I’m going to argue that the basis for Mugabe’s demonization is the desire of Western powers to change the economic and land redistribution policies Mugabe’s government has pursued; that his lapses from liberal democratic rectitude are, in themselves, of little moment to decision makers in Washington and London; and that the ultimate aim of regime change is to replace Mugabe with someone who can be counted on to reliably look after Western interests, and particularly British investments, in Zimbabwe.
I am also going to argue that the Zanu-PF government’s abridgment of formal liberties (including freedom of assembly and freedom to travel outside the country) are warranted restraints, justified by the need to protect the political program of the elected government from hostile outside interference. In making this argument I am challenging a widely held, and often unexamined, view that civil and political liberties are senior to all other liberties, including rights related to economic sovereignty and freedom from oppression and exploitation.

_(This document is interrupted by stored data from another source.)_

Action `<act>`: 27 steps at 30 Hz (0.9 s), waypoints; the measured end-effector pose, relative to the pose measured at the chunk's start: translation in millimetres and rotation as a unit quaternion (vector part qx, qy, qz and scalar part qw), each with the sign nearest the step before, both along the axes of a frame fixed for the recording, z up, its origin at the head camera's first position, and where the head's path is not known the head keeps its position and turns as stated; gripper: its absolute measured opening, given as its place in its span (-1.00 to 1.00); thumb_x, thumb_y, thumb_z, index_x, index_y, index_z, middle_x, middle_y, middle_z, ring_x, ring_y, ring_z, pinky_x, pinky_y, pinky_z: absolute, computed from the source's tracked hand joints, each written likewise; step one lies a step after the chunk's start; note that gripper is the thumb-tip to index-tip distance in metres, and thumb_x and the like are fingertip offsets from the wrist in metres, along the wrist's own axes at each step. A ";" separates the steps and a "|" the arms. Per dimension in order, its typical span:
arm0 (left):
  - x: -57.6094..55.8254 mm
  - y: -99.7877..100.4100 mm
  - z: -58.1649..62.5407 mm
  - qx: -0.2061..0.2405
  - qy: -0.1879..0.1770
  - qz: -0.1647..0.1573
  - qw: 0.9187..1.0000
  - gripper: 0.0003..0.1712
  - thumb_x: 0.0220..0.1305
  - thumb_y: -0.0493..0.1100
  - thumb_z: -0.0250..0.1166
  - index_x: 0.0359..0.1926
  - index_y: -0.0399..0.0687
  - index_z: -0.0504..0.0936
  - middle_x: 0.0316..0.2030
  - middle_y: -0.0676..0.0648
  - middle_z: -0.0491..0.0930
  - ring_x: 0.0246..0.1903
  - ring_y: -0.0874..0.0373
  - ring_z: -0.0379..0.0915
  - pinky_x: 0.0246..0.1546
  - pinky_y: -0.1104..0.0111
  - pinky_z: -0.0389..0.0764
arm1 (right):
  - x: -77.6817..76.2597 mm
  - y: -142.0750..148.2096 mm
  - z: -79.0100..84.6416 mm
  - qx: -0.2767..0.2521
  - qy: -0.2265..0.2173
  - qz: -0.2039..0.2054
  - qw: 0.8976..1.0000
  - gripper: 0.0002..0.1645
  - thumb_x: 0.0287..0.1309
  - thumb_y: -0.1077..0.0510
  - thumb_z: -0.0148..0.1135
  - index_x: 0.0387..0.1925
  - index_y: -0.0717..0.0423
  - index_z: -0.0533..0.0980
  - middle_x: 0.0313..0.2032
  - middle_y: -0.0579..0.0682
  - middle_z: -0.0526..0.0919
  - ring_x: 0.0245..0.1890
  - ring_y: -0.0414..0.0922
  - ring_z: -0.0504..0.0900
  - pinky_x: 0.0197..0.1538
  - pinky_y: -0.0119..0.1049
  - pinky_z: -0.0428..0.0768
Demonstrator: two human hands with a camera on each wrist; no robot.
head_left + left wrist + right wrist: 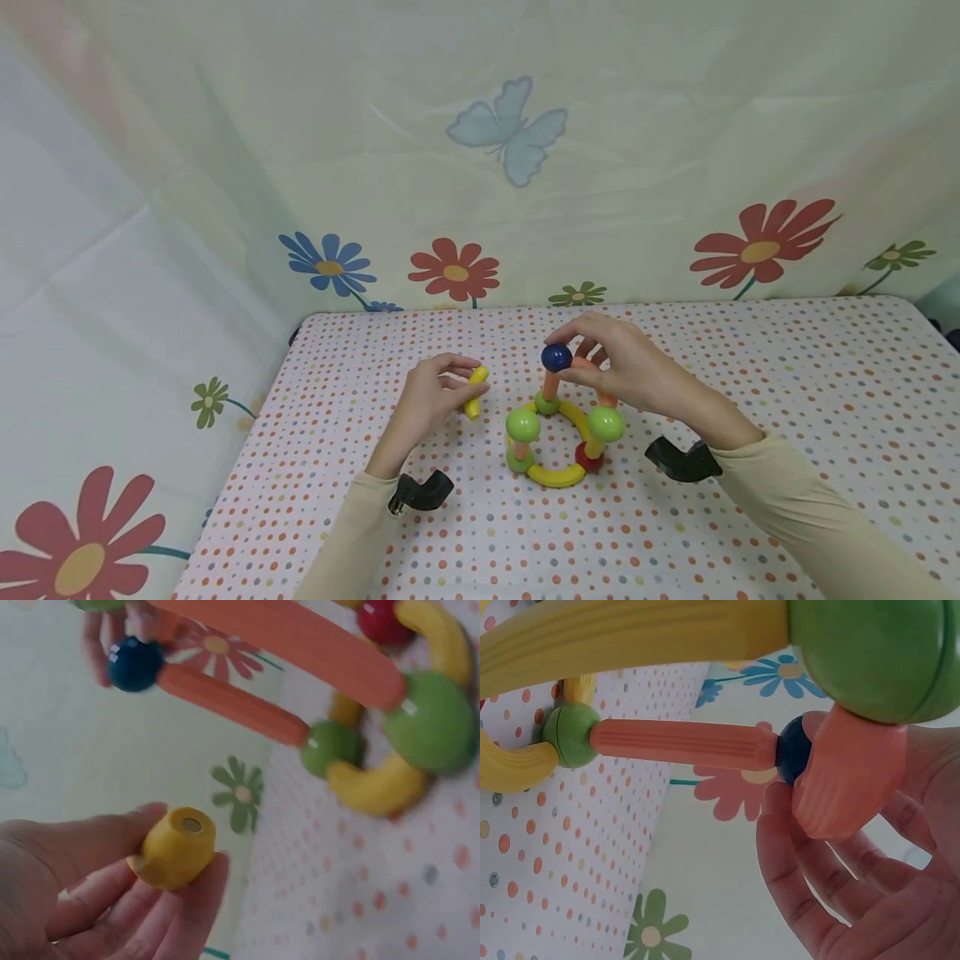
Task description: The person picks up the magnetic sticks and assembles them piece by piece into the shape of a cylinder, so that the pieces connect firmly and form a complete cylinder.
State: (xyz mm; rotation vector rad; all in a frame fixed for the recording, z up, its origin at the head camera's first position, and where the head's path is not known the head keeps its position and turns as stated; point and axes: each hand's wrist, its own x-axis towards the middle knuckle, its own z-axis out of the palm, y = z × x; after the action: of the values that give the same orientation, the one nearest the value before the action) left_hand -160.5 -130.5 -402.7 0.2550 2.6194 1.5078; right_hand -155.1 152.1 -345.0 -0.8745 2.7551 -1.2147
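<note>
A toy frame of magnetic rods and balls stands on the table, its base a ring of curved yellow rods (557, 477). At its far side, an orange rod (686, 742) rises from a green ball and carries a blue ball (557, 357) on top. My right hand (622, 358) pinches that blue ball between thumb and fingers. A curved orange rod (851, 780) runs from the near right green ball (606, 424) toward this hand. Left of the frame, my left hand (435, 396) holds a short yellow rod (178, 847), with a round metal spot on its end.
Another green ball (522, 425) tops the near left upright. A red ball (590, 457) joins the ring at the near right. The table (750, 533) has a dotted cover, and a flowered curtain (637, 167) hangs behind it.
</note>
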 end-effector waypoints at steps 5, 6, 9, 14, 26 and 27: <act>-4.3 14.8 20.7 0.030 0.029 -0.044 0.998 -0.68 0.26 -0.10 0.56 -0.01 -0.07 0.80 -0.07 0.01 0.76 -0.17 0.15 0.68 -0.20 0.28 0.62 | 0.0 1.2 -0.2 0.004 0.003 -0.001 1.000 -0.55 0.14 0.36 0.53 0.08 0.20 0.64 -0.02 0.10 0.68 -0.20 -0.07 0.66 -0.17 -0.17 0.68; -4.6 18.3 24.8 0.032 0.032 -0.053 0.998 -0.70 0.26 -0.09 0.55 -0.01 -0.06 0.80 -0.07 0.01 0.76 -0.16 0.15 0.67 -0.19 0.28 0.61 | 0.0 1.5 -0.2 0.004 0.003 -0.002 1.000 -0.55 0.14 0.36 0.53 0.08 0.20 0.63 -0.02 0.10 0.68 -0.20 -0.07 0.66 -0.18 -0.17 0.67; -5.8 28.7 33.0 0.039 0.039 -0.072 0.996 -0.71 0.27 -0.11 0.54 -0.01 -0.08 0.81 -0.05 -0.01 0.76 -0.15 0.14 0.67 -0.18 0.29 0.65 | -0.2 1.6 -0.7 0.004 0.004 -0.001 1.000 -0.55 0.15 0.36 0.53 0.08 0.20 0.63 -0.01 0.10 0.68 -0.21 -0.08 0.66 -0.19 -0.19 0.67; -6.0 40.7 38.8 0.044 0.034 -0.074 0.996 -0.71 0.27 -0.15 0.54 -0.02 -0.15 0.80 -0.10 -0.06 0.76 -0.22 0.14 0.69 -0.35 0.33 0.68 | -1.3 -0.5 -2.2 0.002 0.009 0.005 1.000 -0.57 0.16 0.35 0.53 0.07 0.20 0.63 -0.02 0.08 0.68 -0.21 -0.09 0.65 -0.15 -0.17 0.67; -6.6 39.3 44.8 0.003 0.015 -0.096 0.995 -0.71 0.36 -0.11 0.48 0.01 -0.16 0.79 -0.22 -0.07 0.78 -0.39 0.13 0.68 -0.37 0.36 0.60 | -1.6 -1.0 -2.7 -0.005 0.013 0.010 1.000 -0.58 0.16 0.36 0.52 0.06 0.20 0.63 -0.02 0.08 0.69 -0.22 -0.11 0.64 -0.16 -0.18 0.68; -6.8 38.7 45.2 0.001 0.012 -0.097 0.995 -0.71 0.37 -0.10 0.47 0.01 -0.15 0.79 -0.23 -0.06 0.78 -0.40 0.16 0.67 -0.35 0.35 0.60 | -1.6 -1.0 -2.9 -0.005 0.013 0.010 1.000 -0.58 0.16 0.36 0.52 0.06 0.20 0.63 -0.01 0.08 0.69 -0.22 -0.11 0.64 -0.16 -0.17 0.68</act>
State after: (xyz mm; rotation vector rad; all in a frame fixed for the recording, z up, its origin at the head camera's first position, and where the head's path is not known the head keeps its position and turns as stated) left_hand -167.3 -91.9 -357.5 0.5150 2.5248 1.4514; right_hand -156.7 151.0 -348.0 -0.9228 2.7543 -1.2247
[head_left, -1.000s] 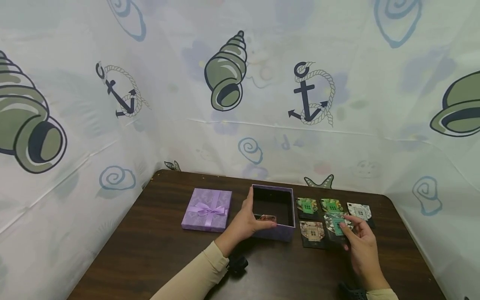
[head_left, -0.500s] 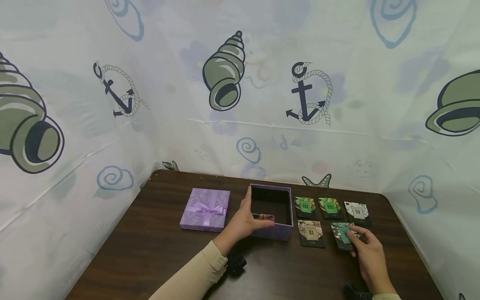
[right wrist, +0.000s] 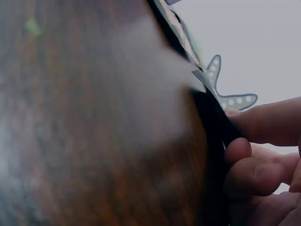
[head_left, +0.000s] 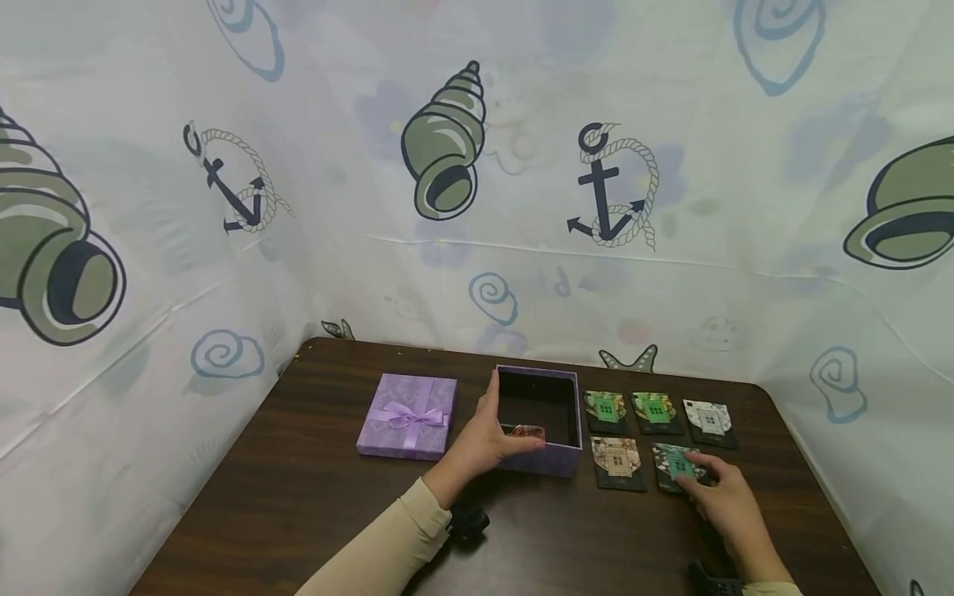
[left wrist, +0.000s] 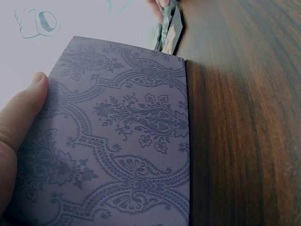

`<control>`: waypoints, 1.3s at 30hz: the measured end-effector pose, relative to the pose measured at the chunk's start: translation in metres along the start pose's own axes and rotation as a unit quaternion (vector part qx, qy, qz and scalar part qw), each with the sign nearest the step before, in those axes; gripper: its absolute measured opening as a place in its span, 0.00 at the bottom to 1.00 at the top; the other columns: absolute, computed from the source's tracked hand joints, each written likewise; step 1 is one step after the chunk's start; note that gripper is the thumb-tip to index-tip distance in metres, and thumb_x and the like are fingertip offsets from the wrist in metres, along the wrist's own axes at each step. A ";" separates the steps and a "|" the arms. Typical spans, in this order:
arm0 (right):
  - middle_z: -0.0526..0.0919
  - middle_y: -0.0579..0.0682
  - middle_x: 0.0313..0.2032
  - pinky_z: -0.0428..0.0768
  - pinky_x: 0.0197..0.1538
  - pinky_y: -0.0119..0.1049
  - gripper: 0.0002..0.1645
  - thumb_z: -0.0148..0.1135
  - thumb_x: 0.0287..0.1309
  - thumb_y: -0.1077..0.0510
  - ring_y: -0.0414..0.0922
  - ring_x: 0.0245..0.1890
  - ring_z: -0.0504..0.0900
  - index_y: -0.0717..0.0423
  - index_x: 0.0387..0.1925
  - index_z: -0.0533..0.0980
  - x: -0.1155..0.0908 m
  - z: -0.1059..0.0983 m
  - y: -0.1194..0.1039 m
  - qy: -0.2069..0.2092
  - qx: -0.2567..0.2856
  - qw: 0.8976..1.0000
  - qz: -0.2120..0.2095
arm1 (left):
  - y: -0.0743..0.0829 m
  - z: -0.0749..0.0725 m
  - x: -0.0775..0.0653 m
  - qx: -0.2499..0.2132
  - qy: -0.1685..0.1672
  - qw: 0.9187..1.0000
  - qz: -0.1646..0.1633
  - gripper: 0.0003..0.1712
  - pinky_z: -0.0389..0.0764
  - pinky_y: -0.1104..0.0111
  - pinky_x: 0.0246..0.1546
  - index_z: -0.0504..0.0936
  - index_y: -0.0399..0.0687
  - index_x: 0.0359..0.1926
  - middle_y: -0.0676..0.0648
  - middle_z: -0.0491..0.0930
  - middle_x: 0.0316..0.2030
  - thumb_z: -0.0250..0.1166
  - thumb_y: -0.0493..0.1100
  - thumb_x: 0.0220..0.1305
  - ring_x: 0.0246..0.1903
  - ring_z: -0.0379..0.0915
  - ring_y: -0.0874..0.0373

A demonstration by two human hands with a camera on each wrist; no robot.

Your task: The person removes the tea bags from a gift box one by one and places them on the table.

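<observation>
My left hand grips the near left corner of a lidless purple box, thumb over the front rim and fingers along the left side. In the left wrist view, the box's damask-patterned front wall fills the middle. Inside the dark box, a reddish printed packet shows just behind the thumb. At the right, my right hand pinches a small flat packet with a teal and white floral print, low over the table. The right wrist view shows its dark edge between thumb and fingers.
Several similar flat packets lie beside the box: two green ones and a white one behind, a beige one in front. A purple lid with a ribbon bow lies left. A printed cloth hangs behind the table.
The right hand has drawn the teal packet toward the near right, away from the back packets, then lowered it beside the beige one. The left hand keeps its grip on the box.
</observation>
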State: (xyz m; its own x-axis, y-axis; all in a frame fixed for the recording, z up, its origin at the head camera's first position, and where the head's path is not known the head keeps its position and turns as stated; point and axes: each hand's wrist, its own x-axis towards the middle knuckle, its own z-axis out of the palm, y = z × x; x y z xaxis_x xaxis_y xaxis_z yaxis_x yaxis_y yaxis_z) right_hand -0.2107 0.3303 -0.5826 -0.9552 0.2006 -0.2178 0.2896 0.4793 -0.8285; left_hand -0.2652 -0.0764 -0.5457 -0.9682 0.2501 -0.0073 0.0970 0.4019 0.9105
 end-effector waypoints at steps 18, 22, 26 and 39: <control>0.83 0.75 0.50 0.80 0.58 0.59 0.31 0.77 0.66 0.58 0.63 0.52 0.81 0.65 0.67 0.81 0.003 0.004 0.002 0.049 -0.156 0.978 -0.127 | 0.000 0.001 0.001 0.005 0.004 1.000 -0.002 0.87 0.59 0.30 0.78 0.30 0.67 0.90 0.38 0.39 0.89 0.88 0.64 0.50 0.86 0.42 0.31; 0.66 0.52 0.33 0.69 0.43 0.46 0.33 0.77 0.67 0.54 0.51 0.39 0.67 0.61 0.70 0.80 0.000 0.003 -0.001 0.047 -0.183 0.977 -0.104 | -0.001 0.001 0.002 0.004 0.003 1.000 0.001 0.87 0.60 0.30 0.78 0.30 0.68 0.90 0.37 0.40 0.89 0.88 0.64 0.50 0.86 0.43 0.31; 0.70 0.54 0.34 0.65 0.36 0.42 0.36 0.75 0.69 0.49 0.50 0.36 0.67 0.57 0.73 0.77 0.001 0.003 -0.002 0.035 -0.194 0.977 -0.080 | -0.002 0.000 0.002 0.003 0.003 1.000 0.002 0.87 0.62 0.30 0.77 0.29 0.68 0.90 0.36 0.40 0.89 0.88 0.64 0.50 0.85 0.46 0.30; 0.80 0.58 0.44 0.69 0.36 0.41 0.36 0.74 0.70 0.44 0.50 0.40 0.75 0.51 0.73 0.77 0.004 0.003 0.005 0.030 -0.181 0.980 -0.079 | 0.000 0.000 0.001 0.006 0.001 1.000 0.001 0.87 0.62 0.31 0.78 0.30 0.67 0.90 0.36 0.40 0.89 0.88 0.64 0.50 0.85 0.45 0.30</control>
State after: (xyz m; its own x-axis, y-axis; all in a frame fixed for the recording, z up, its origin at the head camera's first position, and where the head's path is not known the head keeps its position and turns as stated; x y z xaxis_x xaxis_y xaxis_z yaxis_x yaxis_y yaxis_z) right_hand -0.2130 0.3312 -0.5892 -0.9876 0.1442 -0.0626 0.1523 0.7777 -0.6099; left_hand -0.2663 -0.0759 -0.5453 -0.9686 0.2487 -0.0047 0.1016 0.4128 0.9052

Posted by: b real | Apr 1 2007 5:10 utc | 41

some more back & forth b/t gowans and bond on positions WRT mugabe & what is happening in zimbabwe.
Zimbabwe: Grassroots Lieutenants of Imperialism?
Bond / Gowans debate on Zimbabwe
can’t really term it a debate though. one can read the following in so africa’s business day (no matter where they reside, so long as they have a working internet connection)

It is understood that, following the summit, the SADC is now putting together an exit package for Mugabe underwritten by western countries.
Sources close to the summit say the US and UK have drafted a five-point plan, including an economic rescue package, as part of the way forward to complement the SADC initiative.